━━━━━ RECORDS ━━━━━

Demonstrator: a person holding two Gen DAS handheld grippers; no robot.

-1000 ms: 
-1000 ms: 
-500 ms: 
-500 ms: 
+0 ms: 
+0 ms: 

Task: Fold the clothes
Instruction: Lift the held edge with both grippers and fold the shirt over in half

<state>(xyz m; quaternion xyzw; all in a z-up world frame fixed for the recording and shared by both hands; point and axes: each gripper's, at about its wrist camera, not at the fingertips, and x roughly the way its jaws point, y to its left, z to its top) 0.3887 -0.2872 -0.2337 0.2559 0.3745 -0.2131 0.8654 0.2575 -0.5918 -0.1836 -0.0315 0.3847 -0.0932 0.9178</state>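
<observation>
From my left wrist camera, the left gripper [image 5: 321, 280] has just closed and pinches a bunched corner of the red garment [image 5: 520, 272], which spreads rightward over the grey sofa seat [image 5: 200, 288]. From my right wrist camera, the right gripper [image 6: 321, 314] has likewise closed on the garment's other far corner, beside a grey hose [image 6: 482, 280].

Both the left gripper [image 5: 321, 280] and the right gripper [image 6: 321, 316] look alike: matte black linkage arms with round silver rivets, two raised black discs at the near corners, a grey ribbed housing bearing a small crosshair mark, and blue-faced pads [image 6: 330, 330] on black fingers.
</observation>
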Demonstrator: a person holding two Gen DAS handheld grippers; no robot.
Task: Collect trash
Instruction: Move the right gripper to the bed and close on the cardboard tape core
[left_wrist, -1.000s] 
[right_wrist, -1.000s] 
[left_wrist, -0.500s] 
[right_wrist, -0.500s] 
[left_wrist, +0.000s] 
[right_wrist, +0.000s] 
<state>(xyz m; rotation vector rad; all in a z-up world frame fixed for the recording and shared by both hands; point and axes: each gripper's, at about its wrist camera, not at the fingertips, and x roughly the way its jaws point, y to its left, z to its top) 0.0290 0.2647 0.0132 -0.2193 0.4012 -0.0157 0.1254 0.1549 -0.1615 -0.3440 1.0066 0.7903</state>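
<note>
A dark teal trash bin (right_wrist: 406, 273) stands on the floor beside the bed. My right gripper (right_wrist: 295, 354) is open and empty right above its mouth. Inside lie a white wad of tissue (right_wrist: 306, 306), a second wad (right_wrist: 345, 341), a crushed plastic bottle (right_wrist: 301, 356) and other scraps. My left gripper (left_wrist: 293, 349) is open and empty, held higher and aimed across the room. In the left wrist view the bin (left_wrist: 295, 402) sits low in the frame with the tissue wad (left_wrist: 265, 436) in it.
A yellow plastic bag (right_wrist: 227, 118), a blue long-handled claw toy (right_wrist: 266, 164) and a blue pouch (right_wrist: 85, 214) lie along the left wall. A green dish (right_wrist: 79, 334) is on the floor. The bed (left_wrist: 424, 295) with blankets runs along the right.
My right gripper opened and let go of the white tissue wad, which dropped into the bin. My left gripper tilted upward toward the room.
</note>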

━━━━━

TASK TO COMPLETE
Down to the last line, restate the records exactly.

RESPONSE TO THIS EXERCISE
Demonstrator: a person holding two Gen DAS handheld grippers; no robot.

-1000 ms: 
-1000 ms: 
-500 ms: 
-500 ms: 
+0 ms: 
+0 ms: 

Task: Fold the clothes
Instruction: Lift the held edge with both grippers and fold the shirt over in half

<state>(xyz m; quaternion xyzw; all in a z-up world frame fixed for the recording and shared by both hands; point and axes: each gripper's, at about its wrist camera, not at the fingertips, and x roughly the way its jaws point, y to its left, z to its top) 0.3887 -0.2872 -0.2337 0.2559 0.3745 -0.2131 0.8654 0.2575 -0.5918 -0.1836 -0.0315 0.3847 -0.0932 0.9178</state>
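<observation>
From my left wrist camera, the left gripper [image 5: 321, 280] has just closed and pinches a bunched corner of the red garment [image 5: 520, 272], which spreads rightward over the grey sofa seat [image 5: 200, 288]. From my right wrist camera, the right gripper [image 6: 321, 314] has likewise closed on the garment's other far corner, beside a grey hose [image 6: 482, 280].

Both the left gripper [image 5: 321, 280] and the right gripper [image 6: 321, 316] look alike: matte black linkage arms with round silver rivets, two raised black discs at the near corners, a grey ribbed housing bearing a small crosshair mark, and blue-faced pads [image 6: 330, 330] on black fingers.
</observation>
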Demonstrator: a person holding two Gen DAS handheld grippers; no robot.
Task: Collect trash
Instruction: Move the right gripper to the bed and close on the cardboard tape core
[left_wrist, -1.000s] 
[right_wrist, -1.000s] 
[left_wrist, -0.500s] 
[right_wrist, -0.500s] 
[left_wrist, +0.000s] 
[right_wrist, +0.000s] 
<state>(xyz m; rotation vector rad; all in a z-up world frame fixed for the recording and shared by both hands; point and axes: each gripper's, at about its wrist camera, not at the fingertips, and x roughly the way its jaws point, y to its left, z to its top) 0.0290 0.2647 0.0132 -0.2193 0.4012 -0.0157 0.1254 0.1549 -0.1615 -0.3440 1.0066 0.7903</state>
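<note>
A dark teal trash bin (right_wrist: 406, 273) stands on the floor beside the bed. My right gripper (right_wrist: 295, 354) is open and empty right above its mouth. Inside lie a white wad of tissue (right_wrist: 306, 306), a second wad (right_wrist: 345, 341), a crushed plastic bottle (right_wrist: 301, 356) and other scraps. My left gripper (left_wrist: 293, 349) is open and empty, held higher and aimed across the room. In the left wrist view the bin (left_wrist: 295, 402) sits low in the frame with the tissue wad (left_wrist: 265, 436) in it.
A yellow plastic bag (right_wrist: 227, 118), a blue long-handled claw toy (right_wrist: 266, 164) and a blue pouch (right_wrist: 85, 214) lie along the left wall. A green dish (right_wrist: 79, 334) is on the floor. The bed (left_wrist: 424, 295) with blankets runs along the right.
My right gripper opened and let go of the white tissue wad, which dropped into the bin. My left gripper tilted upward toward the room.
</note>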

The output above is complete as it stands.